A cross-sectional scanning transmission electron micrograph of the interface between polar lanthanum chromium oxide and nonpolar strontium titanium oxide. Although the interface appears to be atomically abrupt, detailed spectroscopic measurements show that cation mixing occurs in the interfacial region. Credit: PNNL.
Electrical conductivity is a pretty simple concept to understand: electrons move. Like water that flows downhill, they flow down a voltage gradient.
Not so simple is understanding why electrons are available to conduct. Where do they come from?
In most metals, electrons are everywhere—the “sea of electrons” we learn about in high school chemistry gives metals high electrical conductivity. In compounds, the electrons are not so available, but electrical conductivity still occurs. Even more interesting, electrical conductivity can occur by putting two complex materials together. What is it about their being together that creates conductivity?
For example, electrical conductivity arises at the interface of a polar metal oxide and a nonpolar metal oxide. A polar oxide’s structure alternates between positively and negatively charged atomic layers. An example interface which behaves this way is between LaAlO3 (a polar compound) and SrTiO3 (a nonpolar compound). It’s a phenomenon which could be used to control the flow of electricity in electronic devices like smart phones, or perhaps be the basis for entirely new kinds of devices.
The mechanism by which electrical conductivity is generated has been described by the theory of “electronic reconstruction,” which proposes that voltage increases with each atomic layer in the polar material. Eventually, the polar oxide becomes electrically unstable, and electrons flow from the polar side to the nonpolar side to stabilize the system, which sets up a conducting layer at the interface. The theory assumes that the interface is precise and that the oxides do not mix.
However, not all polar–nonpolar interfaces are conductive. Researchers at the Pacific Northwest National Laboratory and the University College London (UK) noticed that the interface between polar LaCrO3 and nonpolar SrTiO3 is insulating. Having previously observed conductivity at the LaAlO3-SrTiO3 interface, they wondered why one change in the lanthanate chemistry would make such a difference and what that was telling them about the conduction mechanism.
The research is published in a new paper in Physcial Review Letters. Lead author and PNNL Fellow Scott Chambers says in a press release, “These results suggest that the popular electronic reconstruction model is too simplistic to be as universal as it is clamed to be. Interfaces of polar and nonplar oxides are extraordinarily complex and the defy simplistic explanations.”
The team suggests that it is possible for there to be diffusion at the interface, which with the right combination of materials, leads to an insulating interface instead of a conducting one.

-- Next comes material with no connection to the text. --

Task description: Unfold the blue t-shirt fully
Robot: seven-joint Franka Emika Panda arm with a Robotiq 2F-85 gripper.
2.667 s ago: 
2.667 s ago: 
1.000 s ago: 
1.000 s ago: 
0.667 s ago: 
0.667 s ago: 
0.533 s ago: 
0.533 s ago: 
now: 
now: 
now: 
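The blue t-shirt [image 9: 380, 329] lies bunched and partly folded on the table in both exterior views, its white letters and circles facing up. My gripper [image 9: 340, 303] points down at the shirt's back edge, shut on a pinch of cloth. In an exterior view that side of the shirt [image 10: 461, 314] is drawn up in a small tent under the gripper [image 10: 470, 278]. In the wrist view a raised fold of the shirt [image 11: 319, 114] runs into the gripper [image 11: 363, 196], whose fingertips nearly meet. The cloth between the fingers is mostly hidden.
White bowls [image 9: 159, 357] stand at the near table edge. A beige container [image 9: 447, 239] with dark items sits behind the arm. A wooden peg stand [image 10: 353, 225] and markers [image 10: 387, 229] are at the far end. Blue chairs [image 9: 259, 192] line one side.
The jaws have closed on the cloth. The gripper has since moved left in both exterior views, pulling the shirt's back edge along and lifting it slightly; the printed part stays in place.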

In their LaAlO3-SrTiO3 study, they determined experimentally that lanthanum and aluminum ions replace strontium and titanium ions in unequal proportions. Lanthanum has one electron more than strontium does, and it is freed when lanthanum crosses the interface. However, aluminum has one less electron than titanium does, so it grabs an electron when it crosses the interface. As long as more lanthanum ions than aluminum ions substitute into the strontium titanate, there will be excess electrons and conductivity will occur at the interface.
But, the LaCrO3-SrTiO3 interface is insulating. The team concluded that lanthanum and chromium diffused to the nonpolar side in equal amounts, so no excess of electrons was generated. Also, the electronic structure of chromium ions accommodates charge rearrangement in LaCrO3 in a way that the electronic structure of aluminum ions does not allow in LaAlO3. Thus, chromium provides a stabilizing influence, even when titanium moves into the LaCrO3, making electronic reconstruction unnecessary.
The next step will be to confirm the mechanism, which will require some advanced materials characterization techniques in order to know where the atoms are at the interface. “With sufficiently detailed understanding of their properties, this phenomenon can be understood, and may be useful for some novel electronic applications that cannot be done with conventional semiconductors such as silicon,” Chambers says.
The paper is titled, “Band Alignment, Built-In Potential, and the Absence of Conductivity at the LarO3/SrTiO3 (001) Heterjunction,” SA Chambers, L Qiao, TC Droubay, TC Kaspar, BW Arey, PV Sushko. (doi: 10.1103/PhysRevLett.107.206802)